*Task*. Show every line below where "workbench" can be found.

Data items:
==================================================

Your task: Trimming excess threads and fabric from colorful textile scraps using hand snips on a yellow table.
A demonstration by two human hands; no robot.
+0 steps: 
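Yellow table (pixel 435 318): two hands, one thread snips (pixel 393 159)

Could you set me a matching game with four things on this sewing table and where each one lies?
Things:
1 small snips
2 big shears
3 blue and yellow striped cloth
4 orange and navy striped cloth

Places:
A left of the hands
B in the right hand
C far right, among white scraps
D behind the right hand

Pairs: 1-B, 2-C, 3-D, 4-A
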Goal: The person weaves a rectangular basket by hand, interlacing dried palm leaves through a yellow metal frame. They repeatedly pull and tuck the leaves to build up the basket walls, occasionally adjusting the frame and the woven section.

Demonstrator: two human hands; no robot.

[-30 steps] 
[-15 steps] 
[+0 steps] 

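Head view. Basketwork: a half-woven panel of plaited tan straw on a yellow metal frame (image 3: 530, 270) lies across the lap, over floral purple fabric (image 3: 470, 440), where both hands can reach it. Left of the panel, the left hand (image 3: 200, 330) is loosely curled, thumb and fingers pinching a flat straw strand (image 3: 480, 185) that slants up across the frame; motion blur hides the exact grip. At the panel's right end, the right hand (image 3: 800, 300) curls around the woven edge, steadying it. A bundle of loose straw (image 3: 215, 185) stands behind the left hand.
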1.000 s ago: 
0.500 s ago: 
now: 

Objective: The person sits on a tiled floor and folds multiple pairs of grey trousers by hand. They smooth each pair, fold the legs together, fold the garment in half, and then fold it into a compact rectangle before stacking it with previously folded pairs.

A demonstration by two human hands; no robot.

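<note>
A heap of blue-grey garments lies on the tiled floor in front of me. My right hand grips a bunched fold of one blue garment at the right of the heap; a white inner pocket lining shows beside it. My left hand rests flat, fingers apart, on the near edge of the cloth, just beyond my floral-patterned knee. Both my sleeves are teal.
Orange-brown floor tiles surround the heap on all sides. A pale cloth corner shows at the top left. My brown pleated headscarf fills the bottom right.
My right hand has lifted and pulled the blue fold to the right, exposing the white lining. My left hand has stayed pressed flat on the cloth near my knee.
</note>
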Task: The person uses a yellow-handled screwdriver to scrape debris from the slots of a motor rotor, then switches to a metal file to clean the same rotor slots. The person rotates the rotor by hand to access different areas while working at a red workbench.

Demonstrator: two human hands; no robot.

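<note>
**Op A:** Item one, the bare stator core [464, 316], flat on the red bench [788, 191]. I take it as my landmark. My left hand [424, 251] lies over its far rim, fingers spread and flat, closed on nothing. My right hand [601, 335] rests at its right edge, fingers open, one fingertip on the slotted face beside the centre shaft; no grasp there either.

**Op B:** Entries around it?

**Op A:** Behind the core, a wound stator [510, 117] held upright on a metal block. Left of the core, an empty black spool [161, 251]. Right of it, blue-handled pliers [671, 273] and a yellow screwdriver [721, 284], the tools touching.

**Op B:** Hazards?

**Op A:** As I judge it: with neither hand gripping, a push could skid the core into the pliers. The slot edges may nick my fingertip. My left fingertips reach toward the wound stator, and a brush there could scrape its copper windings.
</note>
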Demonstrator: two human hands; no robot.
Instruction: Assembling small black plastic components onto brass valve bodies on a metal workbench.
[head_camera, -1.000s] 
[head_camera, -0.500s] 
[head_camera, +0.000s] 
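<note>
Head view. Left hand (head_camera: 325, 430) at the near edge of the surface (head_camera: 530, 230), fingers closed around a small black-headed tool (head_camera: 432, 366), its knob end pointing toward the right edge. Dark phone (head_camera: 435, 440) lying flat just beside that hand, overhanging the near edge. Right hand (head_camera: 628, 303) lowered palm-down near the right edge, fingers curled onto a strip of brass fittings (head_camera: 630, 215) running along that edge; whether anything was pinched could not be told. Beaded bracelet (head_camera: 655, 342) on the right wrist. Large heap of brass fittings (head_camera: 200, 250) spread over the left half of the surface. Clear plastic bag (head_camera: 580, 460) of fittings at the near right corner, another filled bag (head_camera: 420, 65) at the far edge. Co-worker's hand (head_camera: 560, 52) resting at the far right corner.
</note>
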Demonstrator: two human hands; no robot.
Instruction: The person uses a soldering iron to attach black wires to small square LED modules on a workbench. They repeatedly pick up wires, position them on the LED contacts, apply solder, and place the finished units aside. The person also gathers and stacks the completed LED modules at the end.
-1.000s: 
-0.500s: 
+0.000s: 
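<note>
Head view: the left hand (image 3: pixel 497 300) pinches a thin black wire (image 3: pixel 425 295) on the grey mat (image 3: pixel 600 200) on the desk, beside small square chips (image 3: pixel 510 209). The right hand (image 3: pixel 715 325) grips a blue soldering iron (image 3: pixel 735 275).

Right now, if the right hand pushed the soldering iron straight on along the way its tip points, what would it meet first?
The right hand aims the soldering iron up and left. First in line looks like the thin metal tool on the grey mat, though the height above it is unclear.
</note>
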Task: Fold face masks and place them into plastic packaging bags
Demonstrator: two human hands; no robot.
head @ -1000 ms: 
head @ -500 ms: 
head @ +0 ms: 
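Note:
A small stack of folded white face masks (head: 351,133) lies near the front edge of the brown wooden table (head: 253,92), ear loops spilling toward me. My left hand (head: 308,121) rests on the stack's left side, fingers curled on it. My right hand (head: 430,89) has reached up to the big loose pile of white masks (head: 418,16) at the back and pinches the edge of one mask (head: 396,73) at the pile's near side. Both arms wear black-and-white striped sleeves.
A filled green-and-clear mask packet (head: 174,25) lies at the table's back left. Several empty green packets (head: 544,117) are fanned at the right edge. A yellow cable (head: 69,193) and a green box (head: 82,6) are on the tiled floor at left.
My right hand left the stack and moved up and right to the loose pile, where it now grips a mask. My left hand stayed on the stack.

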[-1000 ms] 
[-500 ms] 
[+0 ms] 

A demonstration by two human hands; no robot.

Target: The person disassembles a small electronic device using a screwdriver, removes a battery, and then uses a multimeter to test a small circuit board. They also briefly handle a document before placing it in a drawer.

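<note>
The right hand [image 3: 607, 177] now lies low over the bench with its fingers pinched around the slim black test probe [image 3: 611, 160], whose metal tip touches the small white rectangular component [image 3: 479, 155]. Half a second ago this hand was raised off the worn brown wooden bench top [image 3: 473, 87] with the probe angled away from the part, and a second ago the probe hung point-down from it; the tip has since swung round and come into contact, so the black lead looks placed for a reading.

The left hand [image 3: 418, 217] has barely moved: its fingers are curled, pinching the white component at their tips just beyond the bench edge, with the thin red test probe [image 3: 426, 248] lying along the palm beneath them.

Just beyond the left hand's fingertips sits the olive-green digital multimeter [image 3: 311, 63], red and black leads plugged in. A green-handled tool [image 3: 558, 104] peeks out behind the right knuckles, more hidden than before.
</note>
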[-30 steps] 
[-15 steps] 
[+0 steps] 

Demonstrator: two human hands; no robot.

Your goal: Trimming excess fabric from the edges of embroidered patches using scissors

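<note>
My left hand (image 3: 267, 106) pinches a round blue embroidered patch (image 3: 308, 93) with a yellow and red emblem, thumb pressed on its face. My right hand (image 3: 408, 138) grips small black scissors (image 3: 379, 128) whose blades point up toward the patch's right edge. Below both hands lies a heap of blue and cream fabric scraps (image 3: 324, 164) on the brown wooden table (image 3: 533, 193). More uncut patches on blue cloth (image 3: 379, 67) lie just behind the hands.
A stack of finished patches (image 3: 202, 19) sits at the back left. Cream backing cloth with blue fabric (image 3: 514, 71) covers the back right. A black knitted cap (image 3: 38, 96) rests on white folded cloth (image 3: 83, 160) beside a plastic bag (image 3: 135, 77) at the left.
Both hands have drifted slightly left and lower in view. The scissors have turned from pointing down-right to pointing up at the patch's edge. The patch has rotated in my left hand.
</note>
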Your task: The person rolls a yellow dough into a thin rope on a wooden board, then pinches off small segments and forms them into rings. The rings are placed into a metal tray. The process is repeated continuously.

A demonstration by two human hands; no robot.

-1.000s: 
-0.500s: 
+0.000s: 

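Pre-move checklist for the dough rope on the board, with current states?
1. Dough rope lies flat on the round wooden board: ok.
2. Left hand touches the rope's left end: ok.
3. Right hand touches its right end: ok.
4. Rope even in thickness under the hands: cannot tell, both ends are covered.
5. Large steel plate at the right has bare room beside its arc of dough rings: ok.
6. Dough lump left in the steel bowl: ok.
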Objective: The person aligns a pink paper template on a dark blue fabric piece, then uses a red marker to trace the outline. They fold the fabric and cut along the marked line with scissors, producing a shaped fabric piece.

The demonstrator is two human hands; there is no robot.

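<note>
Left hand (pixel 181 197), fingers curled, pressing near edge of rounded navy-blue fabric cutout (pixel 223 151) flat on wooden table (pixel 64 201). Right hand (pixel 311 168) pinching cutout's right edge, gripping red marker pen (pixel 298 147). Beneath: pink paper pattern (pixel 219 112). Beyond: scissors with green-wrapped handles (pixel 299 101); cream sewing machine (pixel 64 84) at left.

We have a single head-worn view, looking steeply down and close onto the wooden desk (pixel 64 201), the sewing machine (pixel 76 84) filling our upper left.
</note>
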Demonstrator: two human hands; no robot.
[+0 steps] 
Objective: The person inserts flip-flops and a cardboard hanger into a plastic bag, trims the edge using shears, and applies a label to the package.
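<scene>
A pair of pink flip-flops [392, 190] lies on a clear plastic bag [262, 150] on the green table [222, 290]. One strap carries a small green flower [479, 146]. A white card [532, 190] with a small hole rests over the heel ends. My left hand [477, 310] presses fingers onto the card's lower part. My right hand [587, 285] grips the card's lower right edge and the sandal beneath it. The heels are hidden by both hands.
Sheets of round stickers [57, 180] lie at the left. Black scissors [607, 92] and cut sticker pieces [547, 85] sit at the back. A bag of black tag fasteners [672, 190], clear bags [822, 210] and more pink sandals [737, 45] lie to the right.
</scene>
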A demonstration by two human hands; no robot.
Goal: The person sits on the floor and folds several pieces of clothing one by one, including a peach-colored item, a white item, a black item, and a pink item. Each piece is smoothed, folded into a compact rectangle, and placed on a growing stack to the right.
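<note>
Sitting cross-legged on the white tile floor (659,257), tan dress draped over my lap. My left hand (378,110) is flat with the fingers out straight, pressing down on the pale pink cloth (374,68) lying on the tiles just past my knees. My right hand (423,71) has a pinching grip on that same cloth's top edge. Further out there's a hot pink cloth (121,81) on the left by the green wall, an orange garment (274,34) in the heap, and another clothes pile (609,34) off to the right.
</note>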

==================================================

*Task solution*.
Task: The person uses a yellow-handled screwdriver to scrape debris from the slots of a motor rotor, then switches to a metal file to clean the same rotor slots. The person rotates the rotor by hand to access different areas while working at a red workbench.
Instruction: Assembling small black plastic components onto brass valve bodies on a metal workbench.
Instruction: The person uses a soldering iron to attach black wires to small square LED modules on a workbench. They repeatedly pick up wires, position them on the LED contacts, apply solder, and place the finished units aside. The person also gathers and stacks the completed LED modules at the end.

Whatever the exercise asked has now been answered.